Work instructions → Output only the span of lines that begins at the line containing "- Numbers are" and ends at the last line of the data, both included, exactly as they appear.

Data below →

- Opening Delimiter -

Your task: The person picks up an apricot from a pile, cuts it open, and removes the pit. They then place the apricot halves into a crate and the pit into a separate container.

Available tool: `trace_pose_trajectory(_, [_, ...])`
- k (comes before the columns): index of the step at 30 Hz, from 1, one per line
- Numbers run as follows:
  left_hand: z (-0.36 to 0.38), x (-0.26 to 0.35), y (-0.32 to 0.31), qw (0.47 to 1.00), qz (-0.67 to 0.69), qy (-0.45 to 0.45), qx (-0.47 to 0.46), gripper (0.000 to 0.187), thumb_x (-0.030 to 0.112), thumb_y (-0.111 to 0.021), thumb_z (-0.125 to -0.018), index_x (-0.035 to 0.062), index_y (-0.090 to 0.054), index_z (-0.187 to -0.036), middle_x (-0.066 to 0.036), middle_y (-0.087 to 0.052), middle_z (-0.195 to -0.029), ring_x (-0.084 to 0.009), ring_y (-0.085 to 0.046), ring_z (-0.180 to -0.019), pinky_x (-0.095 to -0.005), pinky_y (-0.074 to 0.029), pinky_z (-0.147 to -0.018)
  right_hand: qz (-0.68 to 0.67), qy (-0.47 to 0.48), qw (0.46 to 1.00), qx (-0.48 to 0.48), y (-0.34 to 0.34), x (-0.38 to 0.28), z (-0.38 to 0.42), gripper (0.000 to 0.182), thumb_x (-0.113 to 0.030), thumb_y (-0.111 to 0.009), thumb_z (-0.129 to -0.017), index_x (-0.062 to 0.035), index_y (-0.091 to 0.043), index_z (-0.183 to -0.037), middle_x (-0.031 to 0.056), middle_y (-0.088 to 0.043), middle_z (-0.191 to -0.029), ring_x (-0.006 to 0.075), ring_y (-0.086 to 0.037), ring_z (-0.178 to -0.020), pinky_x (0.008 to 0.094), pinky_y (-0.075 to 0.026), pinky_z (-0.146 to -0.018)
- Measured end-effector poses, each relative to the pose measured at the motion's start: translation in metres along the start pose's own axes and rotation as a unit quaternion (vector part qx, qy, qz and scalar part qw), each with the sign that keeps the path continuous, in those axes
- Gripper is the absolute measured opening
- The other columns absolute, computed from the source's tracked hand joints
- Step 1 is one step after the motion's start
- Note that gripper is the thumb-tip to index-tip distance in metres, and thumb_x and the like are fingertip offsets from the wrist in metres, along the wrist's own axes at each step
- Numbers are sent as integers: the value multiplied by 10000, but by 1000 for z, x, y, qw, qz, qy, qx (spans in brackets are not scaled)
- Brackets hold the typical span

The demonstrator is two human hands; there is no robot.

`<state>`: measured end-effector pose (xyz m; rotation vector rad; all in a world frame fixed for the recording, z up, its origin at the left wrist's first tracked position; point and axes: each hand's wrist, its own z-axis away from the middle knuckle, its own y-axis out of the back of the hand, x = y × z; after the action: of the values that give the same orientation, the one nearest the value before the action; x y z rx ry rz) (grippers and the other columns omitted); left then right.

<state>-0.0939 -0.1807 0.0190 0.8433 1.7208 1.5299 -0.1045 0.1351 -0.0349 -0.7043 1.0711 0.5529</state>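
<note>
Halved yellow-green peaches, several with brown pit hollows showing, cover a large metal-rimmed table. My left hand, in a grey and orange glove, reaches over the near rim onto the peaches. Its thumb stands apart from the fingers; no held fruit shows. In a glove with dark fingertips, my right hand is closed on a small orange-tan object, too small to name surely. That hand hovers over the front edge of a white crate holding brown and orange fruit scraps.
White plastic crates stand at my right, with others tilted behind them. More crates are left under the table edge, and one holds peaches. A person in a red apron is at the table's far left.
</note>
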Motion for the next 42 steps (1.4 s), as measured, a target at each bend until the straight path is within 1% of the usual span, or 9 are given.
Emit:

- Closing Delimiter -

Task response →
- Numbers are sent as integers: the value multiplied by 10000, but by 1000 for z, x, y, qw, qz, qy, qx (spans in brackets are not scaled)
- Brackets hold the typical span

The demonstrator is two human hands; there is no robot.

`<state>`: measured end-effector pose (xyz m; rotation vector rad; all in a world frame fixed for the recording, z up, its origin at the left wrist's first tracked position; point and axes: each hand's wrist, its own z-axis away from the middle knuckle, its own y-axis out of the back of the hand, x = y × z; after the action: of the values that give the same orientation, the one nearest the value before the action; x y z rx ry rz) (grippers and the other columns omitted); left then right.

<state>-0.0939 -0.1807 0.0190 0.8433 1.7208 1.5299 -0.1045 0.1351 -0.0349 -0.7043 1.0711 0.5529</state>
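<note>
Halved yellow-green peaches, several with brown pit hollows showing, cover a large metal-rimmed table. My left hand, in a grey and orange glove, reaches over the near rim onto the peaches. Its thumb stands apart from the fingers; no held fruit shows. In a glove with dark fingertips, my right hand is closed on a small orange-tan object, too small to name surely. That hand hovers over the front edge of a white crate holding brown and orange fruit scraps.
White plastic crates stand at my right, with others tilted behind them. More crates are left under the table edge, and one holds peaches. A person in a red apron is at the table's far left.
</note>
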Motion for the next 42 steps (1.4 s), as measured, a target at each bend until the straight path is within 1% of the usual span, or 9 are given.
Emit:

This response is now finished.